(Exercise) Only one stretch of the data below is wanted: the lines from the one with "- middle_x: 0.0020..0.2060" through the one with "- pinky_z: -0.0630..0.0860", repeated exactly.

(Information supplied)
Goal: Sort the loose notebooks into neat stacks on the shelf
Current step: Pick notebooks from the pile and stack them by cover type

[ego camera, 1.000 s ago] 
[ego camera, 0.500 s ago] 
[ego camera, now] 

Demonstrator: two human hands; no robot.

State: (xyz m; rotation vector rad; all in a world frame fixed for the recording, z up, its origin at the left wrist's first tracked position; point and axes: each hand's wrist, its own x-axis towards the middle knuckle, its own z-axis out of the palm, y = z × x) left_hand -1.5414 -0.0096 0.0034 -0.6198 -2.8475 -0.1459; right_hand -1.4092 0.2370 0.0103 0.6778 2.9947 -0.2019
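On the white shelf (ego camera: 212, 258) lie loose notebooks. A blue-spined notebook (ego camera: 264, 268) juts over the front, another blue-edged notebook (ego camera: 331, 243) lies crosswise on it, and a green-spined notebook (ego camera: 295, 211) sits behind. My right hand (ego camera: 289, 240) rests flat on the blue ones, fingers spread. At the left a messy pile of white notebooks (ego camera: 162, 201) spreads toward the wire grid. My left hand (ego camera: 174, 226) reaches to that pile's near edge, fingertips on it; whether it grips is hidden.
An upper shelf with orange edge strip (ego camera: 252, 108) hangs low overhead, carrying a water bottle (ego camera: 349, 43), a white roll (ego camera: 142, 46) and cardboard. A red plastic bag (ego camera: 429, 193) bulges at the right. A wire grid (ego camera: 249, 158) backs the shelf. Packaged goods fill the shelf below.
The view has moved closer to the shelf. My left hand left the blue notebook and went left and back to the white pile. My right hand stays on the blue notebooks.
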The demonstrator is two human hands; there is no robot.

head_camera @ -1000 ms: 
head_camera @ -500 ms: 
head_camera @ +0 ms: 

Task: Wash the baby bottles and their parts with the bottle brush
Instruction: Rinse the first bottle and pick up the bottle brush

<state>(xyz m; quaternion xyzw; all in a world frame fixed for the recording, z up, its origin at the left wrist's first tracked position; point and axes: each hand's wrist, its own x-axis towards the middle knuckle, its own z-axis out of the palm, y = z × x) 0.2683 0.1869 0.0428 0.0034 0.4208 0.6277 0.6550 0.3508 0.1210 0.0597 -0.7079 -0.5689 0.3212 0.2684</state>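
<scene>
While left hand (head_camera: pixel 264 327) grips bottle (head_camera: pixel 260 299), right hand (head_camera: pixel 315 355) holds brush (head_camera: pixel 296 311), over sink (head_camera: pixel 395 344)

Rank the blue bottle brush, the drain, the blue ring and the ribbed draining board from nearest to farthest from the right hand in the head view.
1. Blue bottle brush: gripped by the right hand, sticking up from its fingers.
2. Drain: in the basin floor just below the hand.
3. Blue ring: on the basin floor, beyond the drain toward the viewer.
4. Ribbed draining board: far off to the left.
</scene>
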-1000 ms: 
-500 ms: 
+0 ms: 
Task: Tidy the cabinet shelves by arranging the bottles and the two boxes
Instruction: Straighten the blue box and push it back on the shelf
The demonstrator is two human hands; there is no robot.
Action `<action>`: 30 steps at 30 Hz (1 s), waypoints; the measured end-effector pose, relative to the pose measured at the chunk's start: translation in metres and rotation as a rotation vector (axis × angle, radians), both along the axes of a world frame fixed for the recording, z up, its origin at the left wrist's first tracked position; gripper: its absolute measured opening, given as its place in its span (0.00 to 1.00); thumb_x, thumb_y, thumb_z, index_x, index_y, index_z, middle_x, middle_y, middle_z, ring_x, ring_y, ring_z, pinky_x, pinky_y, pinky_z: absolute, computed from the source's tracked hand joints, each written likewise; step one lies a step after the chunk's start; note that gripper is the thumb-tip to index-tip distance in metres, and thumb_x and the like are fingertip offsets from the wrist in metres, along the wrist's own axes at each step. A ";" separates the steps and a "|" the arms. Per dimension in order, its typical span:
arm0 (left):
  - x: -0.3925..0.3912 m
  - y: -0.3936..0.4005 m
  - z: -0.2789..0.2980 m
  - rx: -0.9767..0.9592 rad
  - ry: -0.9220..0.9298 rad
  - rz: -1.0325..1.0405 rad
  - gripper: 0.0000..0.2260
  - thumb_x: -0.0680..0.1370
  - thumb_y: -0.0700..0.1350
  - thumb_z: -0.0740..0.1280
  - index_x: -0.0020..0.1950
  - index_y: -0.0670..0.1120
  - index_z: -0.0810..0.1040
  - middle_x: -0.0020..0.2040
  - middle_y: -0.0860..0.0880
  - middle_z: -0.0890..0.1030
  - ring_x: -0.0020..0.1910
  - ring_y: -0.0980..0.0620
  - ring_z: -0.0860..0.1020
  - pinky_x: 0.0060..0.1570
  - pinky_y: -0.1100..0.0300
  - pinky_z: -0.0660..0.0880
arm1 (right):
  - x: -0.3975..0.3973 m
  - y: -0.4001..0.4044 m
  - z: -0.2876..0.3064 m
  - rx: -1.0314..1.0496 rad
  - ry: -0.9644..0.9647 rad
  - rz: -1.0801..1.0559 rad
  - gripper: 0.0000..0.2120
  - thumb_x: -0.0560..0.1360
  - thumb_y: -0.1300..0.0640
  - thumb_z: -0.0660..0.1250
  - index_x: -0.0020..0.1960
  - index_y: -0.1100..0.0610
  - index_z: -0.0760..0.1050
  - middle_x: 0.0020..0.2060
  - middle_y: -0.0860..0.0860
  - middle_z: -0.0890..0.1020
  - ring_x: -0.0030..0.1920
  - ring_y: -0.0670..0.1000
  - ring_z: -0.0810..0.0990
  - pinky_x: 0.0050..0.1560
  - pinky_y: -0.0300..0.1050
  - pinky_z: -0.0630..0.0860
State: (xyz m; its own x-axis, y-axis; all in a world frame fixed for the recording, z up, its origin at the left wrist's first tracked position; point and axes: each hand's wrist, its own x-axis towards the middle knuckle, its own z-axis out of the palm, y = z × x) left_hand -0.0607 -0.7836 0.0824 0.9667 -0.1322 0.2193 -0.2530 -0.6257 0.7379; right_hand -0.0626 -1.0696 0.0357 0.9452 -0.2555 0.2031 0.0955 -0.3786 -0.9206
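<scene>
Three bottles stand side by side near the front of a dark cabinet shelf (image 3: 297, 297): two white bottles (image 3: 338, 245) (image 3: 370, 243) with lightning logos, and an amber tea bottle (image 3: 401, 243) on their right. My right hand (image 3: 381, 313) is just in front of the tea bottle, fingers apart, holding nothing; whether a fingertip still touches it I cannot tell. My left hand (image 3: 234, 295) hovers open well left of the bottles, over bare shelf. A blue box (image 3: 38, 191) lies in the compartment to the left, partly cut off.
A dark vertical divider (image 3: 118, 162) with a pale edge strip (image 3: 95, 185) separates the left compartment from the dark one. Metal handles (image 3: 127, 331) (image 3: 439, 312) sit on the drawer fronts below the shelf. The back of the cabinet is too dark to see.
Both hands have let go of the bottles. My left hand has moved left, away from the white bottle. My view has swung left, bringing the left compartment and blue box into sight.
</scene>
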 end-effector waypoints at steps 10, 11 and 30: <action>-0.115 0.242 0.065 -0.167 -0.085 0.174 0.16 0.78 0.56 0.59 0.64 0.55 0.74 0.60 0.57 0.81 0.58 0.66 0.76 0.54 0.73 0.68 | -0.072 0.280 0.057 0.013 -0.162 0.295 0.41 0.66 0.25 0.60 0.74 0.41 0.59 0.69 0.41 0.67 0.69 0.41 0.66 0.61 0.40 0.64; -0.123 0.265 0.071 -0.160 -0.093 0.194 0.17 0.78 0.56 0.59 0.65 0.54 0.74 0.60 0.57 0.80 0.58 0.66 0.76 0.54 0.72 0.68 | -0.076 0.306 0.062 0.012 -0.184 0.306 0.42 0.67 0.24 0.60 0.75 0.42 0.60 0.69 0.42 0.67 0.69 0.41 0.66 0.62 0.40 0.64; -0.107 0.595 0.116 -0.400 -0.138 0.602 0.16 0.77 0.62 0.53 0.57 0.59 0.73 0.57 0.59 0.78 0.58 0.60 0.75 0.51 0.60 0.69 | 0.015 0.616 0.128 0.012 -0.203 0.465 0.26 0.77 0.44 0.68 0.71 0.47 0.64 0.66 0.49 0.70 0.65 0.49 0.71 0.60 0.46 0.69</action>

(Response to this exercise)
  - middle_x: 0.0020..0.2060
  - middle_y: -0.0860..0.0860
  - middle_z: -0.0890..0.1020
  - ring_x: -0.0030..0.1920
  - ring_y: -0.0670..0.1000
  - ring_z: -0.0810..0.0990
  - pinky_x: 0.0050..0.1560
  - pinky_y: -0.0300..0.1050
  - pinky_z: -0.0630..0.0860

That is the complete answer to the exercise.